# Hello From Virginia!



## Jill0

Hi, Everyone --

I'm new here and fairly new to keeping fish -- at least to keeping them "well".

When I was a kid (long, long ago!), I kept two goldfish in a bowl for many years. We didn't know better then. Then in the 90's, my husband and I kept a few tanks but really didn't know a lot about fish. When we bought our farm in 1998, we gave the fish and tanks away before we moved.

This past summer, we wanted a relaxing hobby and we both enjoy taking care of animals. We got a small aquarium and, well, ... I'm sure many of you can relate to how that one small aquarium grew and multiplied.

Our other "big" hobby is one we've been doing longer than fish. We raise, show and drive (cart and harness) miniature horses. We've been doing that since 1999 and had riding horses longer -- but it's the minis that are our passion. We have a few foals each year and some National champions w/in our little herd. 

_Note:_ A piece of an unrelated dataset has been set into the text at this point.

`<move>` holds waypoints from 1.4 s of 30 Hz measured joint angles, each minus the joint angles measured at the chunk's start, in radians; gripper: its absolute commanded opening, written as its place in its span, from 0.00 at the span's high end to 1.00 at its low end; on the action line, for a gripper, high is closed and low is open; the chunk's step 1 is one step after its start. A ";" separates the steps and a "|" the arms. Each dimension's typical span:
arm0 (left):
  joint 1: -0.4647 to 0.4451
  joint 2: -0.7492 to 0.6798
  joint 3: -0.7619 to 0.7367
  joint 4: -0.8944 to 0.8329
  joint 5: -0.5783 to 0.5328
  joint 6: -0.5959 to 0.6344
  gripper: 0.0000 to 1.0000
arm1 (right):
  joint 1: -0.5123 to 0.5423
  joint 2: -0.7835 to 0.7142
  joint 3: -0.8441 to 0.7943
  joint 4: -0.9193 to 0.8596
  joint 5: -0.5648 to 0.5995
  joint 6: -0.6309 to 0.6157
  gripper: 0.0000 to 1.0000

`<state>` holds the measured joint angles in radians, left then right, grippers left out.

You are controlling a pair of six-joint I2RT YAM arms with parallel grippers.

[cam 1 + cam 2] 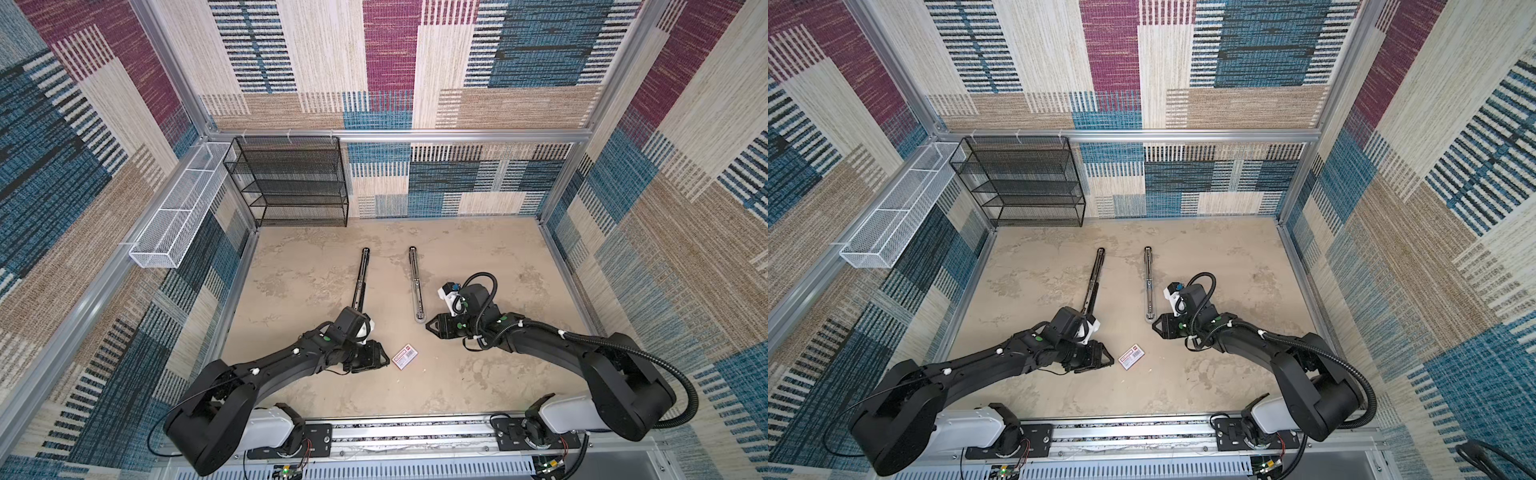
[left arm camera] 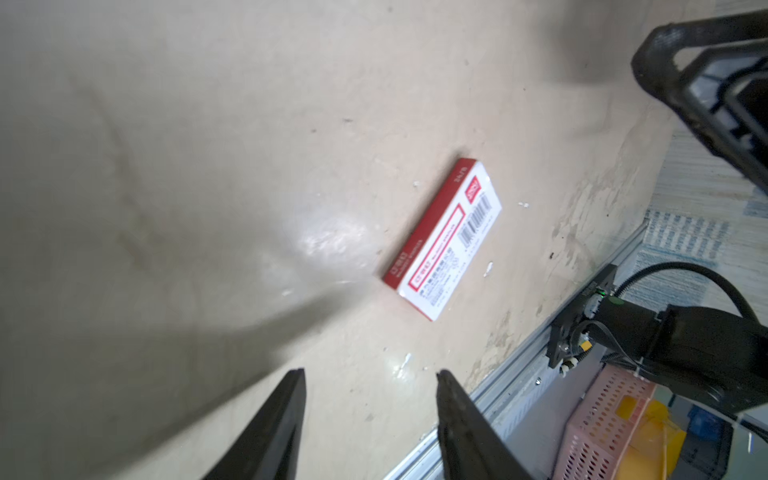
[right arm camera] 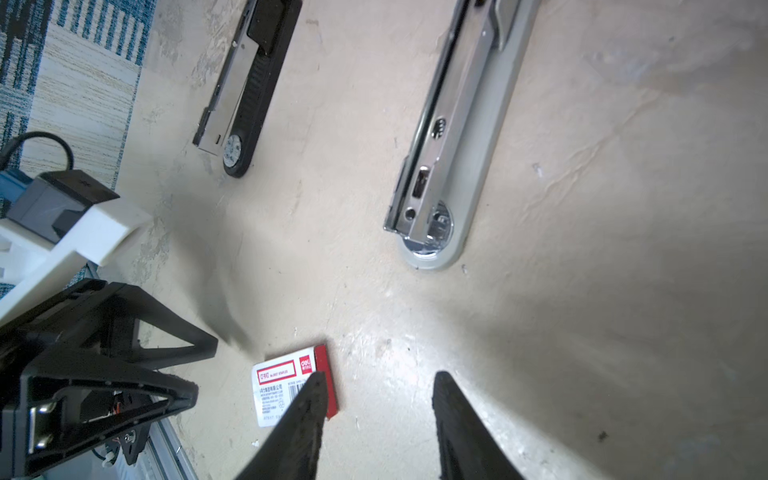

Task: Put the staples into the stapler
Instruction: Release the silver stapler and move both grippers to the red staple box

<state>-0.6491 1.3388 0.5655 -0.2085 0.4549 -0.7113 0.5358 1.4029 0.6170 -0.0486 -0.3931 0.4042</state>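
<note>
Left wrist view shows the staple box [image 2: 446, 243] lying skewed just ahead of the left gripper [image 2: 370, 376], the nearer one, its jaws parted and empty.

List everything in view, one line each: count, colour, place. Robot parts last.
staple box: one, white with red label, flat on the table between the grippers
black stapler: one, black and metal, on the table left of middle, near end hidden under the left arm
grey stapler: one, grey and metal, on the table beside the black one, apart from it
wire shelf: one, black, back left corner
mesh basket: one, white, on the left wall
pink crate: one, pink, beyond the table's front rail
table: one, beige
left gripper: one, black, open, empty
right gripper: one, black, open, empty
</note>
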 measured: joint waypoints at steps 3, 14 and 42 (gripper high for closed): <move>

I'm happy to have found this place and look forward to learning from the members and helping out with advice where I can (but I'm pretty new and learning still).

Jill


----------



## dramaqueen

Hello and welcome to the forum.


----------



## molliefan09

hello and welcome!! we always enjoy when new people join us with our addiction!!


----------



## briang

WELCOME JillO! We're glad that you galloped into our forum! It's customary for newbies to post pics of their tank and horses lol.:lol:


----------



## Twistersmom

Hello Jill! Welcome to the forum!


----------



## aunt kymmie

Hi Jill, welcome to the forum! We're glad you decided to join us. 
I love your minature horses, nice website. "Trooper" is adorable and looks to be only slightly taller than your dog!


----------



## iamntbatman

Hello, and welcome to the forums!


----------



## briang

Wow! Thanks to aunt kymmies post, I realized that I missed your website. Your horses are amazing.I really enjoyed it. Thanks, now we just have to get pis of the tank!


----------



## Jill0

Thanks for the welcome, folks! And for the compliments about the horses. I have to say, though, re-finding the fish hobby has me thinking of scaling back on the horses this spring and summer. Playing wait and see right now. The fish make me happy and are a whole lot less work and not the emotional roller coaster horses can sometimes be.

As for pictures of my tank, I put them all on my aquarium log thing. I don't know if other people can see that or just me? I'm cutting and pasting some pictures. What we have in terms of tanks is in my signature. I am hopelessly addicted. So is my husband, though he is less ready to admit it!

_PS as you see, my photography skills when it comes to fish / tanks are not very good!_


*75g w/ Mbuna Cichlids and Bristlenose Plecos:*










*75g w/ Fancy Goldfish:*










*55g w/ Fancy Goldfish in temporary residence (this will have a short body flowerhorn when the weather is safer for shipping):*










*55g w/ Blood Parrots, Tiger Barbs and Bristlenose Plecos:*










*38g w/ Rainbow Cichlids, Serpae Tetras, Corys and Bristlenose Plecos:*










*38g w/ Small Tropicals:*










*29g w/ Fancy Goldfish (1 of 2):*










*29g w/ Fancy Goldfish (2 of 2):*










*10g (divided) w/ Male Bettas (1 of 2):*










*10g (divided) w/ Male Bettas (2 of 2):*


----------



## briang

Wow, When you guys do something, you really do something!!! I can't wait for you to get the "saltwater bug" LOL!


----------



## Romad

Hi there Jill,

Welcome to the forum. Your tanks are kick a$$


----------



## willow

hello and welcome.
beautiful tanks. :-D


----------



## JohnnyD44

hello and welcome!


----------



## secuono

Welcome!
I used to live in Fredericksburg!


----------



## badxgillen

*welcome*

hello ...glad you could join us...those tanks are spottless how do you manage on top of horses...well i am sure i will see you around the forum...ADIOS...


----------



## eatmysox

Thos e tanks are beautiful, you have officially shown me I can be much more addicted then I am


----------